Salawati dan Wardani, (2008) telah melakukan penelitian mengenai identifikasi peranan kader dalam pencegahan DBD di Kelurahan Srondol Kulon Kecamatan Banyumanik Kota Semarang. Jenis penelitian yang dilakukan adalah penelitian kualitatif, dimana data dikumpulkan melalui wawancara mendalam, diskusi kelompok terarah, dan observasi. Hasil penelitiannya adalah peranan kader jumantik dalam pencegahan DBD sudah cukup baik, terutama pada saat diberlakukannya PSN pendampingan, akan tetapi pengetahuan kader jumantik seputar PSN belum sepenuhnya baik, oleh karena itu kader jumantik masih perlu memperoleh binaan agar berperan secara lebih optimal.

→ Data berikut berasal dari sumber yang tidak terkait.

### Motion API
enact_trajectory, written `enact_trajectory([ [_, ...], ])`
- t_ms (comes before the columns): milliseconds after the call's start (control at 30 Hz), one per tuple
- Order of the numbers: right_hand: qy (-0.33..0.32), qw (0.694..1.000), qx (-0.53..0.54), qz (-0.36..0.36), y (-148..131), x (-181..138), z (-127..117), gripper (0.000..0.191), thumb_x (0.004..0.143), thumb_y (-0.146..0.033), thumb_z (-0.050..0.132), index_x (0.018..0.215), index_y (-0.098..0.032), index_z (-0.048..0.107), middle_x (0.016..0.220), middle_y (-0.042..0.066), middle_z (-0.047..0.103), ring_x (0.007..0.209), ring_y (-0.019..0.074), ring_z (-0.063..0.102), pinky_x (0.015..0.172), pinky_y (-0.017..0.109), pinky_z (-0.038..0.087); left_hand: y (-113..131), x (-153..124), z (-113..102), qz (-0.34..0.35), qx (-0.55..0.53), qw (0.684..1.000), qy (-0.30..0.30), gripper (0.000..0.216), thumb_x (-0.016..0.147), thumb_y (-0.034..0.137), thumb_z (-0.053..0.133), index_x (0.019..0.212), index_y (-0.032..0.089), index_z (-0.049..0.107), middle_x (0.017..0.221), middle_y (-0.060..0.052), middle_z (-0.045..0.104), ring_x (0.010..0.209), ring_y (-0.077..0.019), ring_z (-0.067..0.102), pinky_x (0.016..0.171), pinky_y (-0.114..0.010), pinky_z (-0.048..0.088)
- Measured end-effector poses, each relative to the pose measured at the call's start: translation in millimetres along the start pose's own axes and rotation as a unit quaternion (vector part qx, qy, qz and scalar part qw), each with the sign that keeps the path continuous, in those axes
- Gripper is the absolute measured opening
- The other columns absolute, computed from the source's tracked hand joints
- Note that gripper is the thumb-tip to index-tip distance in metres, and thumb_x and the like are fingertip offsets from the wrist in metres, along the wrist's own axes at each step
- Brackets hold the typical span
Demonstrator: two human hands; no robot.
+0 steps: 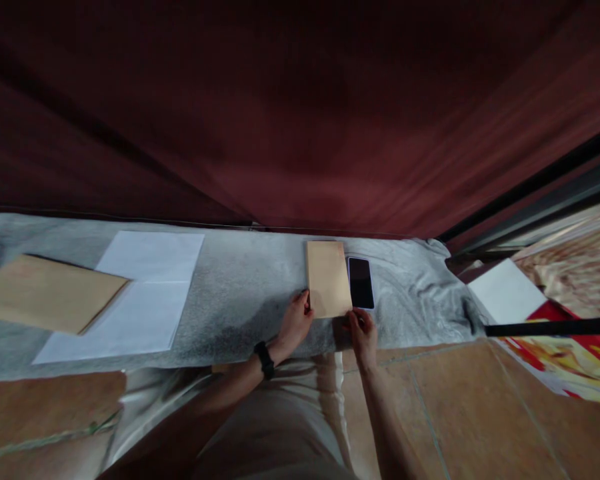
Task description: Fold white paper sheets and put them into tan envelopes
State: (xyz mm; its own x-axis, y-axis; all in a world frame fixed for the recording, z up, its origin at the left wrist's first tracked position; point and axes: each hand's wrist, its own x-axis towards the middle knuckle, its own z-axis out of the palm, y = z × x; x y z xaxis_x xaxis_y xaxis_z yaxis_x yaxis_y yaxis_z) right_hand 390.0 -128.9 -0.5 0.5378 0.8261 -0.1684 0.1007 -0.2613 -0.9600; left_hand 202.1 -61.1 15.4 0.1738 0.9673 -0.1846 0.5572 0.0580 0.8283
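A small brown envelope (327, 277) lies upright on the grey cloth-covered table (245, 287). My left hand (295, 325), with a black watch on the wrist, grips the envelope's near left corner, fingers curled. My right hand (363, 330) pinches its near right corner. A black phone (361, 282) lies screen-up just right of the envelope, touching or almost touching it.
At the far left a larger brown envelope (45, 293) rests partly on white paper sheets (145, 293). A dark red curtain (280, 113) hangs behind the table. A white sheet (505, 290) and colourful printed material (570, 353) lie at the right. Brown tiled floor (455, 413) lies below.
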Motion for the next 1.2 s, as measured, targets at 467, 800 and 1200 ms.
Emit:
enact_trajectory([
  [467,0.032,0.999,0.013,0.009,-1,-5,-3,0.049,0.077,-0.059,0.07,0.107,-0.021,0.061,0.098,0.003,0.063,0.077,0.0182,0.064,0.063,0.032,0.059,0,-39,-26,0.192,0.207,0.959,0.008,0.05,0.098,0.02,0.052,0.147,0.023,0.049,0.143,-0.014,0.056,0.129,-0.0295,0.055,0.108,-0.042,0.045],
  [800,0.006,0.973,-0.081,-0.217,-30,-40,21,0.025,0.095,-0.044,0.058,0.103,-0.02,0.061,0.094,0.003,0.059,0.08,0.0169,0.058,0.073,0.031,0.049,-64,-60,-121,0.227,0.451,0.862,0.05,0.052,0.097,0.007,0.042,0.148,0.014,0.05,0.158,-0.016,0.047,0.147,-0.0299,0.042,0.121,-0.049,0.033],
  [1200,-0.274,0.803,-0.296,-0.44,-31,-91,187,0.039,0.104,-0.025,0.039,0.14,-0.018,0.053,0.148,0.017,0.051,0.139,0.0282,0.046,0.11,0.05,0.044,-127,-67,-224,0.092,0.492,0.85,0.162,0.049,0.101,0.014,0.039,0.149,0.018,0.049,0.163,-0.013,0.04,0.155,-0.0295,0.026,0.126,-0.058,0.018],
])
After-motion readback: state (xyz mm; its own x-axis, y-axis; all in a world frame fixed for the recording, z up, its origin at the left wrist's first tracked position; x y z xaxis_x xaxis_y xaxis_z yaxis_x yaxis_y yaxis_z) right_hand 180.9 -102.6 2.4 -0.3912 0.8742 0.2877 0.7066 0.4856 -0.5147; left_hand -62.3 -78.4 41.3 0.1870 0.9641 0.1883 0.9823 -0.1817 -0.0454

Rochmawati (2010) melakukan penelitian mengenai hubungan antara keaktifan kader kesehatan dengan pengembangan program desa siaga di Kecamatan Masaran Kabupaten Sragen. Metode penelitian yang digunakan adalah observasional analitik dengan pendekatan cross sectional, dengan teknik non random jenis purposive sampling. Subjek penelitian 95 kader kesehatan yang berada di dua desa yaitu desa Masaran dan desa Krebet dengan alat ukur kuesioner dan wawancara mendalam, sedangkan lembar observasi diisi oleh 2 bidan desa, 1 ibu kepala desa, 1 asisten bidan. Hasil penelitiannya dari 95 informan menunjukkan bahwa total kader kesehatan yang aktif yaitu 44,20%. Berdasarkan hasil wawancara mendalam menunjukkan ketidakaktifan kader kesehatan dalam menjalankan tugasnya dikarenakan belum adanya pengelolaan dana sehat di dalam masyarakat. Kesimpulannya terdapat
hubungan yang sangat signifikan antara keaktifan kader kesehatan dengan pengembangan program desa siaga.
(Putriyanti, 2012) melakukan penelitian mengenai analisis penampilan kerja kader kesehatan dalam penyuluhan ASI eksklusif di posyandu di wilayah kerja puskesmas Kabupaten Temanggung. Jenis penelitian ini adalah deskriptif kualitatif dengan pendekatan cross-sectional. Informan penelitian adalah kader kesehatan di wilayah Puskesmas Kabupaten Temanggung. Data dikumpulkan dengan wawancara mendalam dan selanjutnya dilakukan pengolahan data menggunakan metode pengolahan deskripsi isi. Hasil penelitian menunjukkan bahwa penampilan kerja kader kesehatan dalam melakukan penyuluhan ASI eksklusif di Posyandu yang ditinjau dari aspek kuantitas, ketepatan waktu, efektifitas sumber daya, kebutuhan supervisi belum dilaksanakan dengan baik. Sebagian kader sudah melakukan penyuluhan walaupun dengan cara sederhana, penyampaian materi penyuluhan dilakukan secara informal sambil berbincang-bincang, kader belum rutin melakukan penyuluhan di Posyandu, kader belum memiliki jadwal penyuluhan ASI eksklusif di Posyandu, tidak ada dana untuk kegiatan penyuluhan ASI eksklusif, belum semua Posyandu memiliki alat peraga untuk penyuluhan, belum semua kader dilibatkan dalam penyuluhan, bimbingan dan pengarahan kepada kader belum optimal, hubungan kader dengan kader secara umum baik, hubungan kader dengan bidan dan petugas gizi baik.